Quantifying the Cost of Waiting to Address Debt

The Congressional Budget Office's (CBO) Long-Term Budget Outlook shows a clearly unsustainable debt path over the long term, one that policymakers will have to address to avoid economic damage. While lawmakers may see the projections and think that getting debt under control is a daunting task, they should keep in mind that the longer they wait, the more difficult it will be to do so. This is true for both the Social Security program and the broader budget. CBO points out in the report that "waiting for some time before reducing federal spending or increasing taxes would result in a greater accumulation of debt ... and would increase the size of the policy changes needed to reach any chosen target for debt."

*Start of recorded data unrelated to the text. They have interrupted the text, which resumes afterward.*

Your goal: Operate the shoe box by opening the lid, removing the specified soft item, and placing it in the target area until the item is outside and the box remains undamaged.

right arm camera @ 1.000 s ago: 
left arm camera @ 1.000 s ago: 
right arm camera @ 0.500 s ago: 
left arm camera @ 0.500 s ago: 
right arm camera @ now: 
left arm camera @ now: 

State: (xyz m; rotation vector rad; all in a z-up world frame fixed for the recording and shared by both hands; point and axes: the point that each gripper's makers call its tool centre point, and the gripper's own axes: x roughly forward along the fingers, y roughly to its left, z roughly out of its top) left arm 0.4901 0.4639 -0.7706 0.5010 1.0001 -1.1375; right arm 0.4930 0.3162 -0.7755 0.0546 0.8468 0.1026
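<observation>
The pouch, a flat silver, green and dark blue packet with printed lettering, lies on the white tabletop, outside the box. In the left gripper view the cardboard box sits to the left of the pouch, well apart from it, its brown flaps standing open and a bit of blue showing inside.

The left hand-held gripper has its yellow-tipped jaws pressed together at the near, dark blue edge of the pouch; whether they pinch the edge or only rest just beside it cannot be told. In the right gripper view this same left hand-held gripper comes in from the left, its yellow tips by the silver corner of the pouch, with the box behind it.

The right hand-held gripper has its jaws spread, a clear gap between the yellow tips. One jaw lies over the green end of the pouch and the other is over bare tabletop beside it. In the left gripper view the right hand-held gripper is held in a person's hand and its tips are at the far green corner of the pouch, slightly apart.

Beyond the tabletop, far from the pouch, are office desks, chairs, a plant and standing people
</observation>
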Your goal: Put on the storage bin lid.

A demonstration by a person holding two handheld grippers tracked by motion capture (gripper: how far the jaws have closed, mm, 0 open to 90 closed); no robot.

Quantifying the cost of waiting can be done by estimating the fiscal gap, or the amount of non-interest spending and revenue changes necessary to keep debt stable (or reduce it to some other level) over a period of time. In the report, CBO shows that closing the 25-year fiscal gap, either by keeping debt stable or reducing it to its 40-year historical average share of 39 percent of GDP, would require a reduction in non-interest spending and/or an increase in revenues of 1.2 and 2.6 percent of GDP, respectively, if implemented today. Those changes would grow considerably larger if policymakers waited five or ten years to take action.


Stretching out the timeframe to 50 years reveals a similar story. By our estimates, keeping debt at its current level or reducing it to the historical share of 39 percent of GDP 50 years from now would require debt reduction of 1.3 and 2.1 percent of GDP, respectively. Waiting ten years to act would increase those totals to 1.9 and 2.7 percent, while a twenty year delay would push them up to 2.6 and 3.7 percent.

These numbers, to some extent, can also understate the needed changes since debt reduction plans would likely phase in many of the provisions to give beneficiaries and taxpayers time to plan for them. That means that savings once the plan is fully phased in would need to be larger than the stated amount to make up for the smaller savings in the early years.

It is abundantly clear that lawmakers need to enact a plan to control the growth of long-term debt. While it is not imperative that they actually put these policies into effect right away, enacting a plan now will give them more leeway to phase in changes to give individuals and businesses time to adjust. If policymakers delay too long, they will ultimately have to enact more severe and abrupt spending cuts and tax increases.